The brutal truth of ‘gender-affirming care’

Image Source: Wikipedia

“My breasts were taken away from me (and) the tissue was incinerated.” Every word of detransitioner Chloe Cole’s testimony to Congress last month was harrowing. But it was her calm, frank description of a doctor’s destruction of her breasts when she was just fifteen years old that haunts the mind. Such a sinister violation of the bodily integrity of a teenage girl should rankle the conscience of modern America.

“Before I was able to legally drive,” she said, they “amputated” my breasts. They were “perfectly healthy,” she told a panel of shocked politicians, but still they were cut off and burned, like trash: “I had a huge part of my future womanhood taken from me.”

She gave her testimony on her nineteenth birthday, three weeks ago. Her “treatment” for gender dysphoria started when she was twelve. First she was put on puberty-blocking drugs, then she was given testosterone injections. It was at the ripe age of fifteen that she was subjected to a double mastectomy.

All of these extreme infringements were carried out before she had reached the age of majority. Six years before she was legally allowed to buy alcohol. In twenty-first century America a teen cannot purchase a six-pack of beer but she can apparently agree to be mutilated on the operating table.

Most will agree. But not all. Some cry not tears of anguish over these unnecessary amputations, but tears of joy. “Gender-affirming care,” they call it, which is surely one of the most grotesque euphemisms of our time, as if cutting up a healthy kid’s body could ever be “care.”

So this is one of the great divides of our time, then — between those of us who believe teenage girls should be left alone to experience all the flourishing and challenges that come with coming of age, and those who believe that if a girl doesn’t like her breasts, then a man in a white coat should surgically remove them.

And, of course, it is our side, the ones who want teens to be shame-free and happy, who are branded evil “culture warriors,” while those who pathologize puberty and cheer the binding or removal of breasts are apparently good, decent people.

Chloe Cole refers to the “gender-affirming care” that was carried out on her fifteen-year-old body as “barbaric pseudoscience.” Her apt phrase got me thinking. Trans mastectomies are the lobotomies of our time, aren’t they?

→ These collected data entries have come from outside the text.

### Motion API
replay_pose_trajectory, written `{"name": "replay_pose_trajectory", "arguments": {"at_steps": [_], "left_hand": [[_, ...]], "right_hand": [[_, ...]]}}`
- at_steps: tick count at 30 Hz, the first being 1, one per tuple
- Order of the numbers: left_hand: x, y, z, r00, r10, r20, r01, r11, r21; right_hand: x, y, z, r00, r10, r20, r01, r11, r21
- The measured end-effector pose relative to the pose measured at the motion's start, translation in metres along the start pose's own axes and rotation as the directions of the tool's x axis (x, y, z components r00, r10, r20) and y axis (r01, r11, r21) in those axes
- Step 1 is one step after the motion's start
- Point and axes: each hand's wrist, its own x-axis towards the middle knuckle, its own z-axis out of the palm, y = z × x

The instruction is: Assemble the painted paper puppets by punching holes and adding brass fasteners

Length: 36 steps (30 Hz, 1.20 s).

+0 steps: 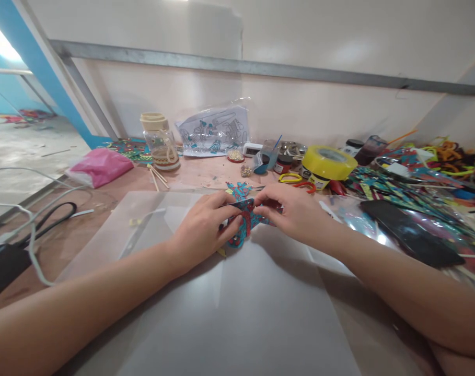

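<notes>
Between my two hands is a small flat cut-out figure (243,230) patterned in turquoise and red, its exact kind unclear. My left hand (208,222) grips its left side, fingers closed on the edge. At its upper right, my right hand (286,209) pinches with thumb and forefinger; the fingertips meet at a dark strip of the figure, and anything smaller in the pinch is too tiny to make out. Both hands are over a translucent white plastic sheet (237,313). Just behind the figure lies another turquoise-and-red patterned piece (239,189).
Behind my hands stand a clear bottle (161,143), a bagged drawing (216,130), a paint jar (283,164) and a yellow tape roll (329,162). A pink packet (101,167) and white cables (33,240) lie left. Colourful strips (386,193) and a black case (412,232) crowd the right.
</notes>
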Motion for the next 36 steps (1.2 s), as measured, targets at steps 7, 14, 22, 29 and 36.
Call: {"name": "replay_pose_trajectory", "arguments": {"at_steps": [7, 14, 22, 29, 36], "left_hand": [[-0.001, 0.000, 0.001, 0.998, 0.048, -0.050, -0.048, 0.999, 0.015], [-0.002, -0.001, 0.001, 0.993, 0.066, -0.102, -0.065, 0.998, 0.009], [0.000, -0.010, 0.002, 0.940, -0.295, -0.170, 0.247, 0.935, -0.252], [-0.001, -0.008, 0.005, 0.975, -0.199, -0.102, 0.181, 0.970, -0.164], [0.000, -0.003, 0.000, 0.986, -0.108, -0.126, 0.093, 0.988, -0.121]], "right_hand": [[-0.003, 0.001, 0.009, 0.992, -0.050, -0.115, 0.043, 0.997, -0.061], [-0.001, -0.004, 0.014, 0.968, 0.242, -0.071, -0.201, 0.911, 0.360], [-0.009, -0.002, 0.033, 0.969, 0.152, -0.195, -0.043, 0.881, 0.472], [-0.009, 0.001, 0.031, 0.976, 0.072, -0.205, 0.025, 0.901, 0.433], [-0.007, -0.005, 0.027, 0.948, -0.027, -0.318, 0.140, 0.931, 0.337]]}}
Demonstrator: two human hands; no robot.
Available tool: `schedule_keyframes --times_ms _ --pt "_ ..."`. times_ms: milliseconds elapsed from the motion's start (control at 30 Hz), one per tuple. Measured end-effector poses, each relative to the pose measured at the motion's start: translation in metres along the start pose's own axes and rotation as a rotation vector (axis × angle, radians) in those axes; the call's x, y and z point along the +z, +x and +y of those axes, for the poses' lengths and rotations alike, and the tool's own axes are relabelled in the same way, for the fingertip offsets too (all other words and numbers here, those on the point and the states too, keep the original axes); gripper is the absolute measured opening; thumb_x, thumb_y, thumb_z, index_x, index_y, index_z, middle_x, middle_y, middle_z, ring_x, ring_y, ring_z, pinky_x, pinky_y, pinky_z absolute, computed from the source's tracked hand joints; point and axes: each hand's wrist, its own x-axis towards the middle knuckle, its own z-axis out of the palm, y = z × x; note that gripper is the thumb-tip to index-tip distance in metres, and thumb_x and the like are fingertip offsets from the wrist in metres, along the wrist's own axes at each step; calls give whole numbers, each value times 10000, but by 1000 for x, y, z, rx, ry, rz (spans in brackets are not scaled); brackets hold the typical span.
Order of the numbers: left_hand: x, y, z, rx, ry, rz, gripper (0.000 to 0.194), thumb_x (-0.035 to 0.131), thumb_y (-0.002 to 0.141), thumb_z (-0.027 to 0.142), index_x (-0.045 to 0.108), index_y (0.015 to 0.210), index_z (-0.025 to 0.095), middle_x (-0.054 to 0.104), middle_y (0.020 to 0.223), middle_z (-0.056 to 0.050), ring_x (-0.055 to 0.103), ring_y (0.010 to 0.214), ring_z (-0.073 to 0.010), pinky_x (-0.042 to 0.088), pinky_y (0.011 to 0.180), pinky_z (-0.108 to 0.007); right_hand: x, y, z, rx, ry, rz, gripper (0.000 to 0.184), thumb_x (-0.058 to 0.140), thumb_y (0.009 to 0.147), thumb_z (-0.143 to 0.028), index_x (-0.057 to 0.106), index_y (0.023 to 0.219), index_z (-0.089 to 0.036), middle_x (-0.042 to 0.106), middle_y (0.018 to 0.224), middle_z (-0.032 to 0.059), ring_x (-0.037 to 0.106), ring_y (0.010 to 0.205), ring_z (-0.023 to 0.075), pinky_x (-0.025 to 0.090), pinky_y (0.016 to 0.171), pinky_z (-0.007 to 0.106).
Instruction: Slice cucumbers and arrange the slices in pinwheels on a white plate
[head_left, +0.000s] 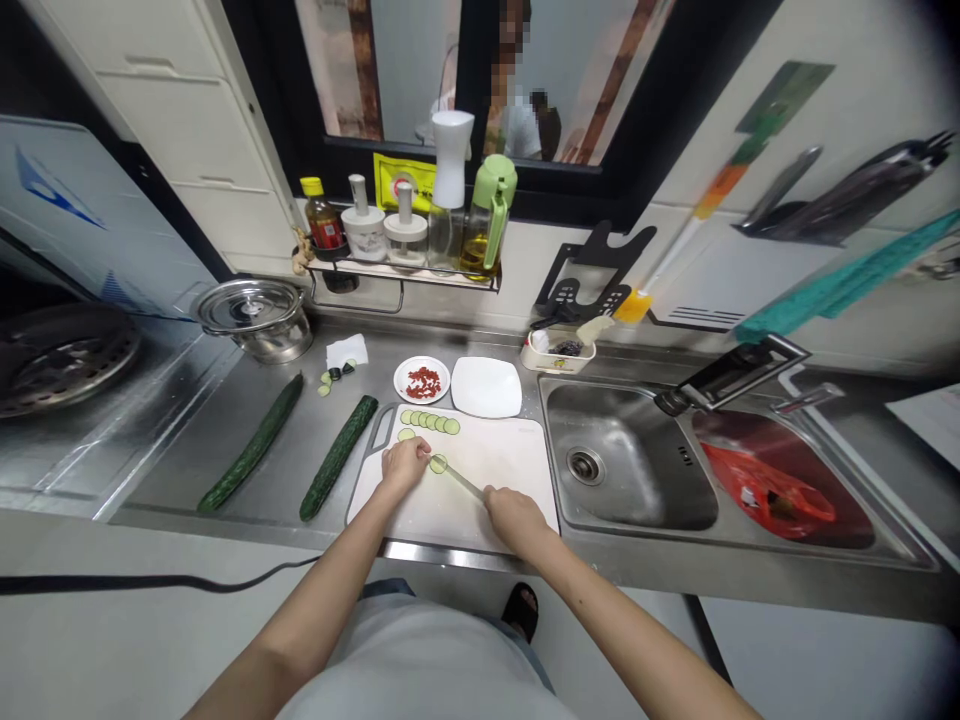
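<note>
My right hand (517, 518) is wrapped round the handle of a knife (463, 482), whose blade points left over the white cutting board (510, 450). A thin cucumber slice (439, 464) lies at the blade's tip. Close by, my left hand (405, 465) has its fingertips pinched together, almost at the slice; what they hold, if anything, is too small to make out. Beyond my left hand, a row of overlapping cucumber slices (430, 422) lies along the board's far edge, with a single slice (406, 435) just below the row. Two whole cucumbers (339, 458) rest left of the board.
Behind the board stand a plate of chopped red pieces (422, 381) and a white square plate (486, 387). To the right is the sink (630, 450) with a red plastic bag (772, 495). Cucumber ends (335, 374) and a lidded pot (259, 320) are further left. A shelf (405, 270) holds bottles.
</note>
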Motion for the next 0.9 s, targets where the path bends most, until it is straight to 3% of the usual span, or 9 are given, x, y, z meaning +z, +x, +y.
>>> schedule_keyframes --times_ms 200,533,900 --pt "-3 -1 2 -4 4 -18 161 593 800 284 684 931 271 721 975 5 627 934 -175 411 781 -275 2 5 4 -37 -57 32 316 351 910 -70 597 1099 -124 684 993 164 656 985 215 476 824 313" --pt "-5 -2 3 2 -6 -5 159 590 791 258 687 917 270 720 976 7 633 920 -177 414 792 -281 -13 7 6 -89 -142 45 256 407 914 -110 609 1071 -111 689 979 180 668 962 226 488 813 310" --pt "-5 -2 3 -7 -9 -10 178 582 789 260 686 932 273 720 991 6 630 952 -179 412 788 -277 -11 7 10 -29 -57 -33 317 362 909 -102 613 1100 -133 670 1031 163 644 996 213 452 810 300"
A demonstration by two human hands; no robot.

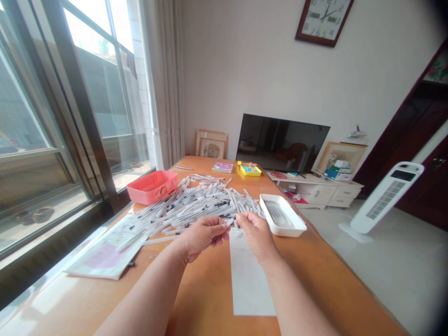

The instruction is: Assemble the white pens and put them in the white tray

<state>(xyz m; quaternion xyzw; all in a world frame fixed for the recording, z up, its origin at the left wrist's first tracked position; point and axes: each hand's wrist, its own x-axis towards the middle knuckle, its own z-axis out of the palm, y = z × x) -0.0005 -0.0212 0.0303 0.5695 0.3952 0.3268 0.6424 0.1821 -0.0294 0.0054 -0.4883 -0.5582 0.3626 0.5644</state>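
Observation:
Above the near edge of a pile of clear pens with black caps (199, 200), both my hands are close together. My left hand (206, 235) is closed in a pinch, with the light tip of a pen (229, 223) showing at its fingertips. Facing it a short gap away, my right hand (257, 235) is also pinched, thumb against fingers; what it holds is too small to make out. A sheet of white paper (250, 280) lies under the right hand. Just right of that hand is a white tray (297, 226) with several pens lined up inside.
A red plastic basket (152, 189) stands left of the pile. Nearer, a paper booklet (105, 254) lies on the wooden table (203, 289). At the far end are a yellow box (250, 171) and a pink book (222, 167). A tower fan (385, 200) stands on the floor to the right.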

Just as we look back with horror at the surgical scrubbing of the prefrontal cortexes of mentally unwell people, so future generations will surely balk at today’s removal of body parts from gender-worried people.

The lobotomy was once touted as “a miracle cure for anything from schizophrenia to postnatal depression”; we now know it induced extreme apathy in patients, often destroying their personalities. “Gender-affirming care” is touted as the miracle cure for feelings of discomfort with one’s body; how long before we admit that it can damage fertility, provoke enormous regret over missing body parts, and require lifelong reliance on the medical establishment for hormonal treatments to maintain one’s “new sex”?